Fever is when a human’s body temperature goes above the normal range of 36–37° Centigrade (98–100° Fahrenheit). It is a common medical sign. Other terms for a fever include pyrexia and controlled hyperthermia. As the body temperature goes up, the person may feel cold until it levels off and stops rising.
What is considered a real fever?
Fever: Although a fever technically is any body temperature above the normal of 98.6 F (37 C), in practice a person is usually not considered to have a significant fever until the temperature is above 100.4 F (38 C). A fever of this sort demands immediate home treatment and then medical attention.
You have a fever when your temperature rises above its normal range. What’s normal for you may be a little higher or lower than the average normal temperature of 98.6 F (37 C).
Depending on what’s causing your fever, additional fever signs and symptoms may include:
Chills and shivering
Loss of appetite
Children between the ages of 6 months and 5 years might experience febrile seizures. About a third of the children who have one febrile seizure will have another one, most commonly within the next 12 months.

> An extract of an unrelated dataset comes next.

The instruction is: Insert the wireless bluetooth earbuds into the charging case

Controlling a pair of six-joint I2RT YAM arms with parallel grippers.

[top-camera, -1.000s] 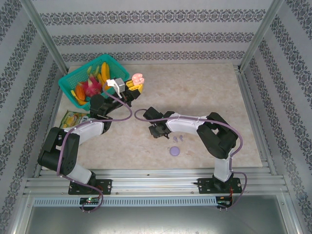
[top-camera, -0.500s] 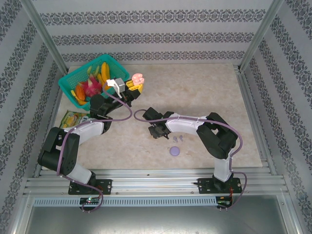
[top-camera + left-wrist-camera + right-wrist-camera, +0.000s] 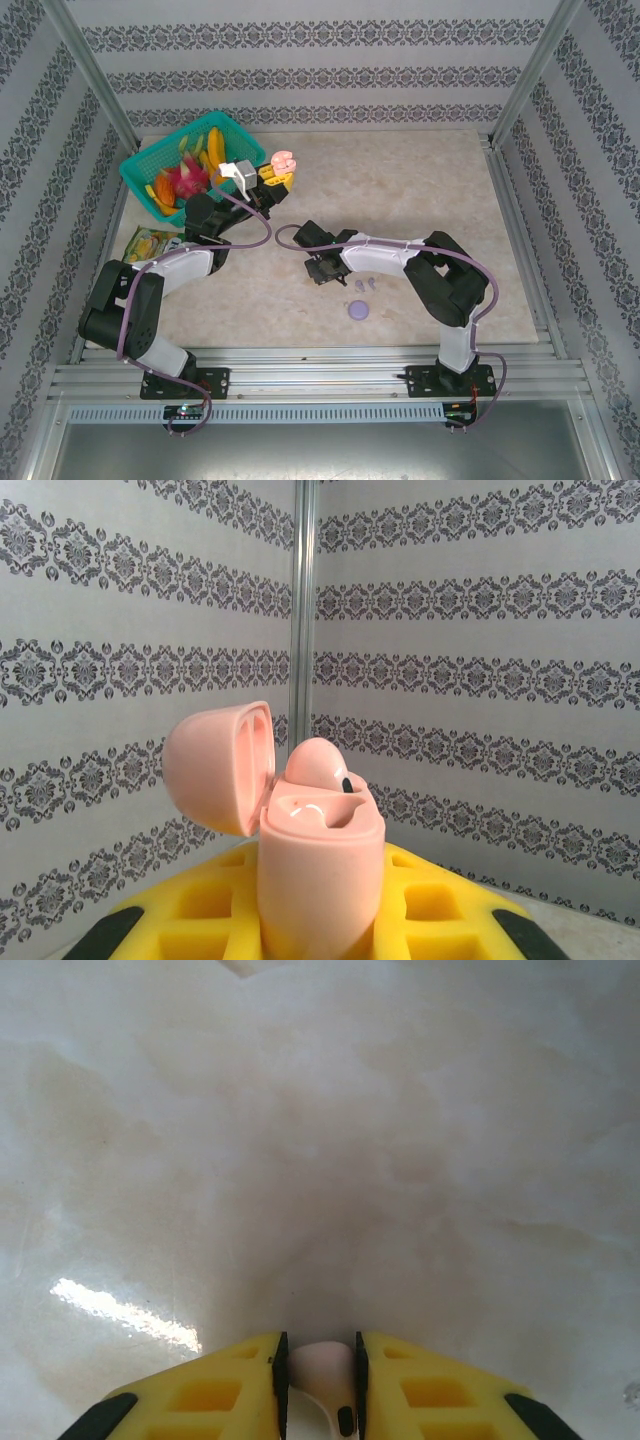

An unexplained fever is greater cause for concern in infants and in children than in adults. Call your baby’s doctor if your child is:
Younger than age 3 months and has a rectal temperature of 100.4 F (38 C) or higher.
Between ages 3 and 6 months and has a rectal temperature up to 102 F (38.9 C) and seems unusually irritable, lethargic or uncomfortable or has a temperature higher than 102 F (38.9 C).
Between ages 6 and 24 months and has a rectal temperature higher than 102 F (38.9 C) that lasts longer than one day but shows no other symptoms. If your child also has other signs and symptoms, such as a cold, cough or diarrhea, you might call your child’s doctor sooner based on severity.
Call your doctor if your temperature is 103 F (39.4 C) or higher. Seek immediate medical attention if any of these signs or symptoms accompanies a fever:
Unusual skin rash, especially if the rash rapidly worsens
Unusual sensitivity to bright light
Stiff neck and pain when you bend your head forward
Difficulty breathing or chest pain
Abdominal pain or pain when urinating
Convulsions or seizures.
There are also many non-infectious causes of fever. Fever is generally not considered dangerous, but hyperthermia can cause dangerous rises in body temperature
WHY DO YOU HALLUCINATE WHEN YOU HAVA A FEVER?
Temperature affects the way your brain works, and fever can produce waking hallucinations and vivid imagery as well as nightmares. Some people find that too much spicy food leads to nightmares, and this may also be because it raises body temperature.
CAN CRYING CAUSE FEVER?
Fever and Crying. Fever on its own shouldn’t cause much crying. Frequent crying in a child with fever is caused by pain until proven otherwise. Hidden causes can be ear infections, kidney infections, sore throats and meningitis.
Common conditions that can cause fevers include:
upper respiratory tract infections (RTIs)
roseola – a virus that causes a temperature and a rash.
kidney or urinary tract infections (UTIs)
common childhood illnesses, such as chickenpox and whooping cough.
DO FEVER SKILL VIRUSES?
Infections cause most fevers. You get a fever because your body is trying to kill the virus or bacteria that caused the infection. Most of those bacteria and viruses do well when your body is at your normal temperature. Fever also activates your body’s immune system.
IS IT OKAY TO TAKE A BATH WITH FEVER?
Sometimes your doctor will recommend you to take a bath in fever, as this will help keep one calm and cool. When you take a bath, the water helps to release the heat from your body. A steep decline in temperature can be seen after a bath during fever.
ARE HOT BATHS GOOD FOR FEVER?
Taking a bath can help bring down your fever, but the really important part is that it can’t be a cold bath. Although that might seem like it would help more than taking a warm bath, getting in cold or ice water will cause shivering which can actually increase your internal temperature.
WHEN SHOULD YOU GO TO THE ER WITH A FEVER?
If your child is between the ages of 90 days and 36 months old, you should visit an emergency room near you if the fever temperature is above 102.2 degrees F, or if the child’s fever is accompanied by any of the following symptoms: Rash. Unable to keep fluids down.
TREATING A FEVER
If your child has a fever, it’s important to keep them hydrated by giving them plenty of cool water to drink.
Babies should be given plenty of liquids, such as breast milk or formula. Even if your child isn’t thirsty, try to get them to drink little and often to keep their fluid levels up.
If the environment is warm, you could help to your child to stay at a comfortable temperature by covering them with a lightweight sheet or opening a window.